Happy Valentine’s Day, everyone!
In case you were wondering, there is invisible steam that comes out of tea kettle spouts, and if you get your arm near it on accident, it will burn you pretty badly.
In other news, I recently discovered Sunbutter, and I am forever a changed woman. If you don’t know, Sunbutter is sunflower seed butter. It is delicious and creamy and tastes like peanut butter, even though it’s not! I think my nut/seed butter of choice now will be sunbutter. You should definitely try it out!
I’m not the best baker & this is my first time to try out coconut flour, so when my husband and housemate go crazy over these muffins, I know it’s a win. My husband said it’s the best baked good I’ve ever made. The texture is so rich and moist, and ever-so-slightly sweet. They are great for breakfast or dessert. Plus they are gluten-free, dairy-free, refined-sugar free, and nut-free. They work for everyone! You gotta try them!!
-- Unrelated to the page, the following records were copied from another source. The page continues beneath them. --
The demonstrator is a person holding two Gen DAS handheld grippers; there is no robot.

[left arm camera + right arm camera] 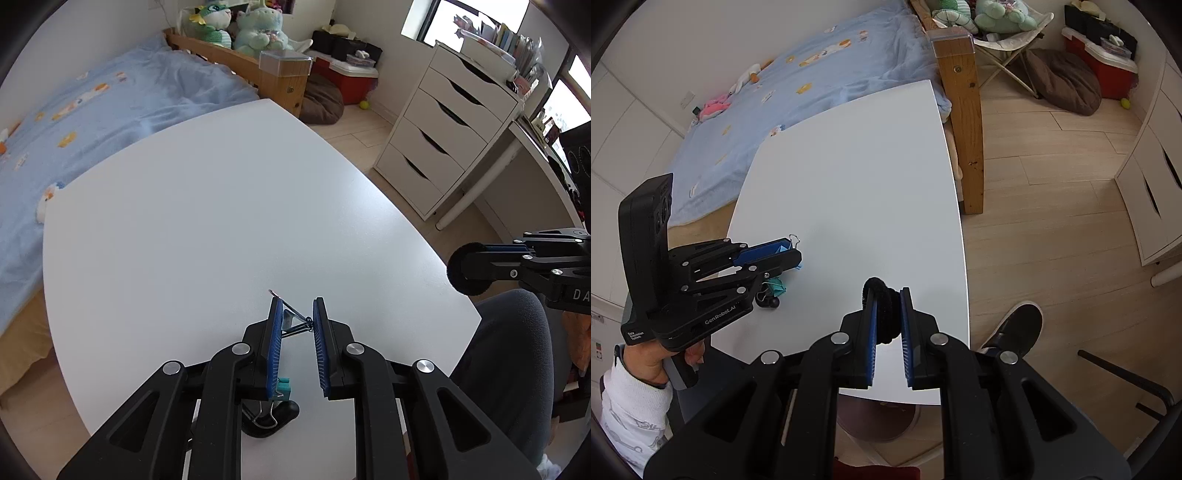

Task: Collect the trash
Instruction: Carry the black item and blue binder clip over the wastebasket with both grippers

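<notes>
My left gripper [297, 306] is shut on a small light-blue binder clip [291, 321] with wire handles, just above the white table [203, 203]; the clip spans from one blue pad to the other. The right wrist view shows the same gripper [794, 251] and clip [786, 248] side-on. Below it on the table lie a teal binder clip [284, 387] and a black clip [275, 419]. My right gripper [888, 295] is shut on a black fuzzy hair tie [882, 317], held off the table's near right edge.
A round brown bin [875, 417] stands under the table's near edge. A bed with a blue cover [110, 103] borders the table on the left. White drawers [443, 122] stand at the right, and a person's leg [509, 369] and shoe [1019, 325] are close by.
</notes>
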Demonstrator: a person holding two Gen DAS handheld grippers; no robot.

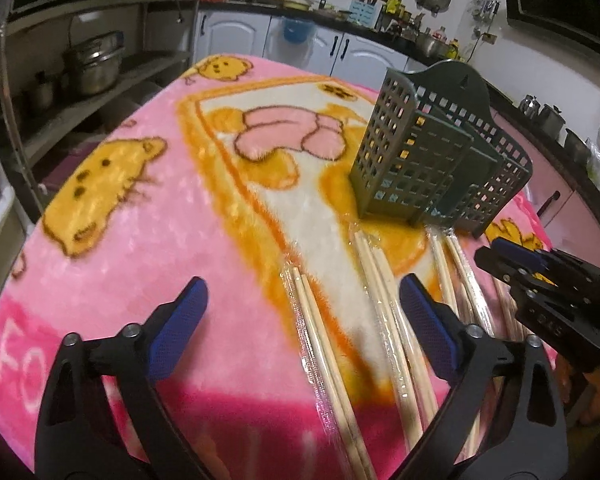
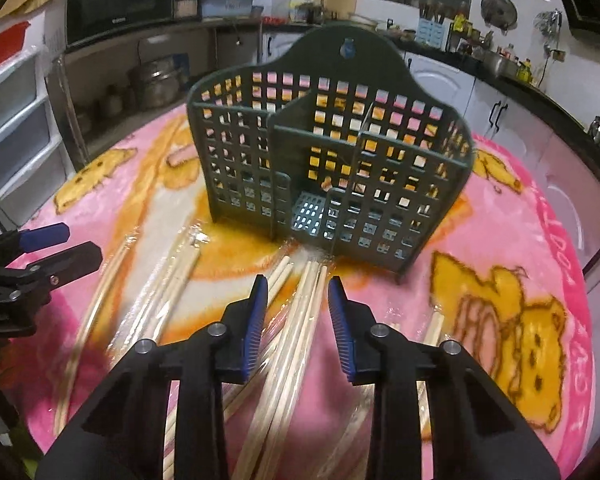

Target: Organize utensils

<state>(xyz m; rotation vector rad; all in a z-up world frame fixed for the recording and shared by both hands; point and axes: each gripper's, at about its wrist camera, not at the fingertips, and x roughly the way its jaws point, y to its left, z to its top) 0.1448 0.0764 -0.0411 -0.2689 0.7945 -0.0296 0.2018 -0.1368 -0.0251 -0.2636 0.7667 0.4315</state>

Double Chocolate Espresso Muffins
makes about 24 mini muffins or 12 regular size muffins
- 1/4 cup coconut flour
- 2 tbsp unsweetened cocoa
- 1/4 tsp baking soda
- 4 eggs, whisked
- 3 tbsp unsweetened apple sauce
- 1 tsp espresso powder
- 1/3 cup raw honey or natural maple syrup
- 1 tsp vanilla extract
- 1/2 cup dark chocolate chips (I use Enjoy Life nut/dairy/soy free chocolate chips)
- Preheat oven to 350 degrees.
- Combine all dry ingredients (coconut flour, unsweetened cooca powder ,baking soda) in a bowl and mix together well.
- Add all wet ingredients & espresso powder to the dry, and mix well. Fold chocolate chips into the batter.
- Line a muffin tin (I used a mini muffin tin) with muffin liners, or use a silicon muffin cup (preferred). Spray muffin liners with a little bit of oil/nonstick spray.
- Fill each muffin liner about 3/4 of the way with the chocolate batter.
- Place in the oven and bake for 11-12 minutes if you are making mini muffins, and about 15 minutes if you are making normal-size muffins.
- Remove from oven and let cool. Serve and enjoy!